Add backend extension-point hooks for out-of-tree FDTD backends#3211
Draft
Luochenghuang wants to merge 13 commits intoNanoComp:masterfrom
Draft
Add backend extension-point hooks for out-of-tree FDTD backends#3211Luochenghuang wants to merge 13 commits intoNanoComp:masterfrom
Luochenghuang wants to merge 13 commits intoNanoComp:masterfrom
Conversation
Introduces a small C-ABI table of function pointers that an external
backend library (e.g. CUDA, ROCm, vectorized-CPU) can install at load
time to redirect hot paths through its own implementation. All hooks
default to null; null means "fall through to the in-tree CPU code", so
a stock build with no backend loaded behaves bit-identically to one
without these hooks.
This commit lands the foundation:
* src/meep/backend_hooks.hpp — flat C-ABI hook table + helpers
* src/backend_hooks.cpp — the process-global table (zeroed)
* src/meep.hpp — `void *backend_state` slot on
`fields` and `fields_chunk`, opaque
storage owned by the backend
* src/fields.cpp — call `meep_backend.init` at end of
`fields` ctor (primary + copy) and
`meep_backend.cleanup` at start of
`~fields`, while chunks are still alive
* src/step.cpp — step-dispatch hook: if a backend
returns true from `step(this)`, the
CPU step path is skipped
Follow-up commit will add `sync_host_if_needed` calls at the CPU
readout sites (DFT, monitors, integration, dump/load, CW solver) so
backends never have to patch upstream files.
Now that backends can install hooks (foundation commit), call them at
each upstream code path that reads or writes the canonical host
arrays.
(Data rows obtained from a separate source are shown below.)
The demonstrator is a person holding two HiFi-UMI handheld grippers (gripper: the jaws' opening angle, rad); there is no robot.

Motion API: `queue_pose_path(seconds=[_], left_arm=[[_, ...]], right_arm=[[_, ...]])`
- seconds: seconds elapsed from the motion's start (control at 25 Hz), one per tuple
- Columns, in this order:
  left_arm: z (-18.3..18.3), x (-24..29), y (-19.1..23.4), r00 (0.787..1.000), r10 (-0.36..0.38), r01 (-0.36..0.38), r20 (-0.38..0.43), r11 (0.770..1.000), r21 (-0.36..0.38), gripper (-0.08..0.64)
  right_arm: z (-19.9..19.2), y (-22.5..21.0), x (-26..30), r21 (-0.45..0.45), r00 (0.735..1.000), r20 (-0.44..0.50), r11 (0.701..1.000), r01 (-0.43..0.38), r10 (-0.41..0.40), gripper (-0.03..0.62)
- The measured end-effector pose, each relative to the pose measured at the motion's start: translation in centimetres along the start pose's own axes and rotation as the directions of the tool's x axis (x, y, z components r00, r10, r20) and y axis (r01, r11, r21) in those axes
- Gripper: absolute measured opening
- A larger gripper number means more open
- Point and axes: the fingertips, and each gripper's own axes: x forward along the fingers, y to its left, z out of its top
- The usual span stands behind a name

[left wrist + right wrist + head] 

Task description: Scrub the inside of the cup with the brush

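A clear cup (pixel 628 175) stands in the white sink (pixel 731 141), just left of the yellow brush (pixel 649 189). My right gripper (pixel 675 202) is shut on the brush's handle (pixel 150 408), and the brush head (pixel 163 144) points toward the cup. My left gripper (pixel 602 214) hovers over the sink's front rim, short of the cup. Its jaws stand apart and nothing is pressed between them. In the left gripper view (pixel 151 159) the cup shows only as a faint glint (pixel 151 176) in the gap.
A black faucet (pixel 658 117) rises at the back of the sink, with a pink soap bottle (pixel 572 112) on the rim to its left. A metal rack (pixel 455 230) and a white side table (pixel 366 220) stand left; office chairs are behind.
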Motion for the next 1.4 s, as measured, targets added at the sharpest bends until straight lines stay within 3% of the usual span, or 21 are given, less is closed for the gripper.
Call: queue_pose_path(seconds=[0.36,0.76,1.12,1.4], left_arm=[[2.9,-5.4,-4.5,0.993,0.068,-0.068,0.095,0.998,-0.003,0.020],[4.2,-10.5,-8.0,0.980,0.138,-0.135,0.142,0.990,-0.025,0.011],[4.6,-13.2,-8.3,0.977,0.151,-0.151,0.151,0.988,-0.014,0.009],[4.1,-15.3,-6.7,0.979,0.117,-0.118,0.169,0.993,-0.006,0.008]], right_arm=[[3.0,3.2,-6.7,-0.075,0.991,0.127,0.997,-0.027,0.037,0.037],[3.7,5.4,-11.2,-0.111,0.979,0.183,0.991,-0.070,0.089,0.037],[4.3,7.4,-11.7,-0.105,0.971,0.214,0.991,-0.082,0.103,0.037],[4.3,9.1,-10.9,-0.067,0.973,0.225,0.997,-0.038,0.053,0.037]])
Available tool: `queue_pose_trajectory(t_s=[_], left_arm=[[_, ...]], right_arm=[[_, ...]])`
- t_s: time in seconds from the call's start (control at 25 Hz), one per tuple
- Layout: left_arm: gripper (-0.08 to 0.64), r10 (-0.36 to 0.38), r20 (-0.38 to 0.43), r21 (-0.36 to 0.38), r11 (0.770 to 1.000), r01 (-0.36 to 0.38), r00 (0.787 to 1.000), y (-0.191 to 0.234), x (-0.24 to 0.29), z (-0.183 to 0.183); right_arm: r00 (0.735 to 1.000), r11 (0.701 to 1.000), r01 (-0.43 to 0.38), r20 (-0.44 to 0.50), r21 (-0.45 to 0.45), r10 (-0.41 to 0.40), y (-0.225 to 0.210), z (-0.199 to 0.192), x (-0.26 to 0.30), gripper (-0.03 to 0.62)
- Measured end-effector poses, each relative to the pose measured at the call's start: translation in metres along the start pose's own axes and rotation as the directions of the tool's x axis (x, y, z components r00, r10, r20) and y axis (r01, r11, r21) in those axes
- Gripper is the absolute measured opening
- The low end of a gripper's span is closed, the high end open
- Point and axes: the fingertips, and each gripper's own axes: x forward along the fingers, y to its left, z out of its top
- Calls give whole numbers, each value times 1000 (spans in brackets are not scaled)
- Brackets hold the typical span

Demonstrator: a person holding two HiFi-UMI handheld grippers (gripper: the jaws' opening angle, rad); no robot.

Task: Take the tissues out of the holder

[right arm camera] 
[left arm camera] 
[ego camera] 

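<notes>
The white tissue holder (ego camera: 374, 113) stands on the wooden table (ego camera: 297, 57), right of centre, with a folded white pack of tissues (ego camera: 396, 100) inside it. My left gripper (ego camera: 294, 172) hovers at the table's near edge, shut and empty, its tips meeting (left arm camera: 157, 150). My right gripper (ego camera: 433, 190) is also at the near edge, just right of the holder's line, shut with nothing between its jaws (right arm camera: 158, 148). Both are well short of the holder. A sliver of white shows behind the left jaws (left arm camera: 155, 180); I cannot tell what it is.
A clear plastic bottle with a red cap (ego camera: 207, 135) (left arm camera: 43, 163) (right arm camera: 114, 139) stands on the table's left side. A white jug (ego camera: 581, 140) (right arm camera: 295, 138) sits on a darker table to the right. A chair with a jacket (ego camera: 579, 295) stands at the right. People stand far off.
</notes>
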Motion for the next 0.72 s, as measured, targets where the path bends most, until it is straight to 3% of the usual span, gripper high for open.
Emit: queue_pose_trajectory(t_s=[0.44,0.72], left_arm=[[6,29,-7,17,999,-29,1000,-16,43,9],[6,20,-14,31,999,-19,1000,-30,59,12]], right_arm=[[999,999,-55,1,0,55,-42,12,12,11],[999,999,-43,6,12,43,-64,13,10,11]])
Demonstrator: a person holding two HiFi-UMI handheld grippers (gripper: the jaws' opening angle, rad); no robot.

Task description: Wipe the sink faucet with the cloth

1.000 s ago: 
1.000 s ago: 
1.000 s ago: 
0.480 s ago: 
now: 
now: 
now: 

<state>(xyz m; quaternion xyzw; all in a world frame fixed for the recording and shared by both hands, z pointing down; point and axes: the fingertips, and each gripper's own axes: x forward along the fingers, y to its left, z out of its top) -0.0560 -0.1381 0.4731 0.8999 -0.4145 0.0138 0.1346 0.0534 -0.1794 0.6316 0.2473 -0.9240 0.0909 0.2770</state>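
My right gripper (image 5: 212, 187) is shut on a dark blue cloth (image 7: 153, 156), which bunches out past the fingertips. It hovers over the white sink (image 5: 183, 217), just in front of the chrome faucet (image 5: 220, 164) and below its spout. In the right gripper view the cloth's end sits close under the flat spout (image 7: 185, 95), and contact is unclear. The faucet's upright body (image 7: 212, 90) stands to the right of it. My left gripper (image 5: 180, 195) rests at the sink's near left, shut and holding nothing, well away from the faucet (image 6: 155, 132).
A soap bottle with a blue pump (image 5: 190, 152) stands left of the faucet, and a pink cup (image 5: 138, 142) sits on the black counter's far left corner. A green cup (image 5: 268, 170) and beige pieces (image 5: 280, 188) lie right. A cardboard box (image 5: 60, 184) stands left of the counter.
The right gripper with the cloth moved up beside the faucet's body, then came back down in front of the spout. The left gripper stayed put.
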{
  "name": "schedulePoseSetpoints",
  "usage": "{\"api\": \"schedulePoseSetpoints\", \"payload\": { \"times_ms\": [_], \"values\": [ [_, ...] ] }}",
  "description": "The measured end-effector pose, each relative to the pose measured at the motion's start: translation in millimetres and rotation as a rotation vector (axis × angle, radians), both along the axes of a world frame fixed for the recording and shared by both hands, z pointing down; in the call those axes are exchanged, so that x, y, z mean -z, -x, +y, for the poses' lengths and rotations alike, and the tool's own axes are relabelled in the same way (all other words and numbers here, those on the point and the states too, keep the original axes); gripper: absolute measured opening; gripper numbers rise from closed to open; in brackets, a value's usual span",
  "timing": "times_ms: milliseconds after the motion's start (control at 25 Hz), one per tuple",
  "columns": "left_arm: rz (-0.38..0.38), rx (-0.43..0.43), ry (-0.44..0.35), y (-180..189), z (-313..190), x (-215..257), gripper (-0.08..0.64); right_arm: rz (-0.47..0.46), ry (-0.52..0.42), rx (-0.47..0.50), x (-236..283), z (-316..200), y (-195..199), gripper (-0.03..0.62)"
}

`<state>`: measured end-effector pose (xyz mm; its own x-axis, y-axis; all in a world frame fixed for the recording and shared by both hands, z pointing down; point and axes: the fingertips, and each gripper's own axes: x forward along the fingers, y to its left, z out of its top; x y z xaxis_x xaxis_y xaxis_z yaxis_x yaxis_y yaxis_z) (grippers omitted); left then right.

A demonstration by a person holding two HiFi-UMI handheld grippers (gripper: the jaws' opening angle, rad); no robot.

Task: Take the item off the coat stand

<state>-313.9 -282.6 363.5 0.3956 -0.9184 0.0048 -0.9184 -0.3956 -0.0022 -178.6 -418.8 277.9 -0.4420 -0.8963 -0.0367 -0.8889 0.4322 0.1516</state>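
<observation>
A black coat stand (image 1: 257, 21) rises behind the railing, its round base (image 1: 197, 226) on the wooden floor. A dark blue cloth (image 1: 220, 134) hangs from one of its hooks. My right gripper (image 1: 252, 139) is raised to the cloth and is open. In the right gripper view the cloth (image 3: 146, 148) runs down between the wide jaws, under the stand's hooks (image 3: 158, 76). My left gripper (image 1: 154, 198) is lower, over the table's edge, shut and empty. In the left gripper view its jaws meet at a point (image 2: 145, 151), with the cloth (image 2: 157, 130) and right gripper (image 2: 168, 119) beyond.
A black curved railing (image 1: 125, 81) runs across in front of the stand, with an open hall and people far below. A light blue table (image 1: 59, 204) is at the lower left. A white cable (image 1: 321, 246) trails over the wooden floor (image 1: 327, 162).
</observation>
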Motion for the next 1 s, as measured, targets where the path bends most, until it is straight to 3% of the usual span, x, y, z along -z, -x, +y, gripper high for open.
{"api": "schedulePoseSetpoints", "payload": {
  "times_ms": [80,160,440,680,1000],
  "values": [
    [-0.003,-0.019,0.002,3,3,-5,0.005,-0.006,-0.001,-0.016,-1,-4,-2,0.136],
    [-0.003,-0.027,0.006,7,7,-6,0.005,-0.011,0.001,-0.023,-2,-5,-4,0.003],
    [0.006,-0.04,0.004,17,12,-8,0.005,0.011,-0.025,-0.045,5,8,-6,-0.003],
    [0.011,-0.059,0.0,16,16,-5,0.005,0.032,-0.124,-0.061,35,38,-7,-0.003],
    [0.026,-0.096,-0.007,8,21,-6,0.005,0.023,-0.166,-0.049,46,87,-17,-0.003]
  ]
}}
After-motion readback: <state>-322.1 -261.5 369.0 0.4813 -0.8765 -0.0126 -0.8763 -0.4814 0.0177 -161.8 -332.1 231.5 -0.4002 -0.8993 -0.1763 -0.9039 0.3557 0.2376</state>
No-op when no backend is loaded.
* src/loop_in_chunks.cpp — sync_host_if_needed at the entry of
fields::loop_in_chunks (covers integrate,
energy/flux, DFT add/output chunkloops,
and every other loop-in-chunks consumer)
* src/monitor.cpp — sync_host_if_needed at the chunk-iterating
leaf of fields::get_field; the other
get_field overloads funnel through here
* src/dft.cpp — sync_host_if_needed at fields::dft_norm
(reads DFT accumulators directly)
* src/fields_dump.cpp — sync_host_if_needed before fields::dump
writes HDF5; sync_from_host after
fields::load reads HDF5 back in
* src/cw_fields.cpp — sync_host_if_needed at the start of
fields::solve_cw; sync_from_host at the
end so normal stepping resumes against
the converged solution
* src/step.cpp — guard the step-dispatch hook with
!doing_solve_cw so the backend stays
suspended during CW iterations
After this commit, an external backend that implements
`init`, `cleanup`, `step`, `sync_to_host`, `sync_from_host`,
`is_active`, and `host_is_stale` should be able to run a full meep
simulation without patching any upstream files.
The previous version's `if (!doing_solve_cw && meep_backend.step && ...)` assumed `doing_solve_cw` was visible from `fields::step()`. On clean upstream meep that field is private, so the build failed with: step.cpp: error: 'doing_solve_cw' was not declared in this scope Move the suppression to the caller: `solve_cw` saves and nulls `meep_backend.step` for the duration of its CG loop, then restores it before the final sync_from_host. Same effect, no coupling to upstream private state.
…redicate)
Changes the hook table shape based on review notes:
* Add `read_point` hook for fast single-cell field reads. Avoids
per-step full-grid downloads on the LDOS / point-monitor hot path.
Fall back to sync_to_host + direct array read when the hook is null.
* Add `bool fields::backend_suspended` flag. When true, the step hook
is bypassed and the in-tree CPU step path runs instead. Replaces
the global save/null/restore of `meep_backend.step` that solve_cw
previously did, which was fragile under any concurrent access to
the backend table.
* Collapse `is_active` and `host_is_stale` into a single
`needs_host_sync` predicate. A backend that's not active returns
false; a backend whose host arrays are already in sync returns
false; otherwise true. Simpler call-site logic, smaller struct.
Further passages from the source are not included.